Return only the lines of the listing below that run from the line with "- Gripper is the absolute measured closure" through the line with "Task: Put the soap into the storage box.", both ends included, exactly as written.

RECORDED INFORMATION>
▼
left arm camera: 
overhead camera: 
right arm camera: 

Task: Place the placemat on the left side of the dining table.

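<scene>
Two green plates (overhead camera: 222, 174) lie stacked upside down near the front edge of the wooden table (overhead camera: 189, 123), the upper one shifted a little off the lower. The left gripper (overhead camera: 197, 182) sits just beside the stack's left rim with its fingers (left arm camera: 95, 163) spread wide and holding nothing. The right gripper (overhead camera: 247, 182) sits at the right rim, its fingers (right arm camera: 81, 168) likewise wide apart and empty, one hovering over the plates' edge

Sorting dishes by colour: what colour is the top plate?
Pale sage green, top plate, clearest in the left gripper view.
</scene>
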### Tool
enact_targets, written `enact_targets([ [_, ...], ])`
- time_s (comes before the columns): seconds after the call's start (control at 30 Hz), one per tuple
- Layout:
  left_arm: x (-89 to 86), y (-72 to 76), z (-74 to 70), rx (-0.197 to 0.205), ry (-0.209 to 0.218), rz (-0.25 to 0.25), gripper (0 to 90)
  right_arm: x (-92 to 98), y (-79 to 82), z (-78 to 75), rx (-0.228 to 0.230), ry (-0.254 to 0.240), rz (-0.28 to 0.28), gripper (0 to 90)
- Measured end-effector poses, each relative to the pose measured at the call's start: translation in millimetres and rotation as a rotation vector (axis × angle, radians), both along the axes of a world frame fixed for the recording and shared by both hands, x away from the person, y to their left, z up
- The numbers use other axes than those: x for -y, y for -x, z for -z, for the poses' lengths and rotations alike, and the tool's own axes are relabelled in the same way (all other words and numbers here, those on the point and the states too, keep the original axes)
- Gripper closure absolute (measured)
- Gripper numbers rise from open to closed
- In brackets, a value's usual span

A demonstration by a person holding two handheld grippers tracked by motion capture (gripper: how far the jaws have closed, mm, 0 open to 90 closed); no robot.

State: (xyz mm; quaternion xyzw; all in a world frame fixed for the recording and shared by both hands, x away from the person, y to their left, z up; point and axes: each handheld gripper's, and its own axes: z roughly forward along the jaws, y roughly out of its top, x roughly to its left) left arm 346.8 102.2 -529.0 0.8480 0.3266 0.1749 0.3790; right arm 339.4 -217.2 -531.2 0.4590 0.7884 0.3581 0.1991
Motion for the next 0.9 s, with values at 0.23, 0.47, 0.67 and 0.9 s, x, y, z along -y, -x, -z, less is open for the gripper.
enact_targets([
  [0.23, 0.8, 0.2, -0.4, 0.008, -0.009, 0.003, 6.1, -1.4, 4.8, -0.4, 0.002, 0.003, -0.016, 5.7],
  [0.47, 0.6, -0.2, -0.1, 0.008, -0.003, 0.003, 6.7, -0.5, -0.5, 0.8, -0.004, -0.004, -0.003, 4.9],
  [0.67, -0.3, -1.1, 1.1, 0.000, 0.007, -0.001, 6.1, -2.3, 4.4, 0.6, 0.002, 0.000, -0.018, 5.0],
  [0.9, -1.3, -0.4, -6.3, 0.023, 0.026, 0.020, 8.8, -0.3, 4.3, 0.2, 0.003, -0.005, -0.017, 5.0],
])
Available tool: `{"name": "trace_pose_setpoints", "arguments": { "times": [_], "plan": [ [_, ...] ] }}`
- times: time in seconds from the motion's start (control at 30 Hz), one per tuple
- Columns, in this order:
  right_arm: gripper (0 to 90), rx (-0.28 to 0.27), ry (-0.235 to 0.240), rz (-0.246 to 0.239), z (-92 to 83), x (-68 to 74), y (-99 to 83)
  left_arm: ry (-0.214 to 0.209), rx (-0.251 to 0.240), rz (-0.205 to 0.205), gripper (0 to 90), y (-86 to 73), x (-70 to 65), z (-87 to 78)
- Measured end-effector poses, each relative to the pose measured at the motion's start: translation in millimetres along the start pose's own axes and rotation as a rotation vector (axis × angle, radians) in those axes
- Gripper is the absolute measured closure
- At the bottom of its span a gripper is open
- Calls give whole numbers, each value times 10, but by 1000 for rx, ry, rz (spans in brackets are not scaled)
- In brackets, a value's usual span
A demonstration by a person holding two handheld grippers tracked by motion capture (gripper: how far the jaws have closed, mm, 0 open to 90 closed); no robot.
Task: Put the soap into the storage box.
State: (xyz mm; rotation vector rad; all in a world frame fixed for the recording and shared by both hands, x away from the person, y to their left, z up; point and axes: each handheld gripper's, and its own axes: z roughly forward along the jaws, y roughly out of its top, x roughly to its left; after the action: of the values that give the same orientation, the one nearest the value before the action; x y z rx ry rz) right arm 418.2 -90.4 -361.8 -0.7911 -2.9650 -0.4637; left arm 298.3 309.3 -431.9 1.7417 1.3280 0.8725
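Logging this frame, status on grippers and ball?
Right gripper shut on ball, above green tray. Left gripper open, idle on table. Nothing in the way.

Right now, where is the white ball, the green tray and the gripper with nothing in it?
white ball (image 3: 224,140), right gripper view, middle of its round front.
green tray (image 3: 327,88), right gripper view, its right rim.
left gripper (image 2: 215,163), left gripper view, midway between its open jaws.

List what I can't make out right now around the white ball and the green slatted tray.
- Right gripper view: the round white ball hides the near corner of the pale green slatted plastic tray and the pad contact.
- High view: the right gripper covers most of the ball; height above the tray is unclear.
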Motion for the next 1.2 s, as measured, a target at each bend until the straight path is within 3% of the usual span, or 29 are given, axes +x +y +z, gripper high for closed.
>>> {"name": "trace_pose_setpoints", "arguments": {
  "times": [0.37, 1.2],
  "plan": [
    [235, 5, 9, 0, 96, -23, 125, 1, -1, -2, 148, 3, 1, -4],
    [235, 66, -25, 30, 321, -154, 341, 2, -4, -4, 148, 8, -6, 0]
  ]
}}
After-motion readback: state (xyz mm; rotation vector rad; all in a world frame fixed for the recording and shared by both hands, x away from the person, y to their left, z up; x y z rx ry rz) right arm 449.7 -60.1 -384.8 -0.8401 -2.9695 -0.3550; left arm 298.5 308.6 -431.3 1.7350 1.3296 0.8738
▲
RESPONSE TO THE TASK>
- Gripper is the absolute measured closure
- At the bottom of its span a gripper is open
- Calls give whole numbers, each value times 10, but by 1000 for rx, ry, rz (spans in brackets are not scaled)
- In brackets, a value's usual span
A demonstration by a person holding two handheld grippers tracked by motion capture (gripper: how far the jaws have closed, mm, 0 open to 90 closed); no robot.
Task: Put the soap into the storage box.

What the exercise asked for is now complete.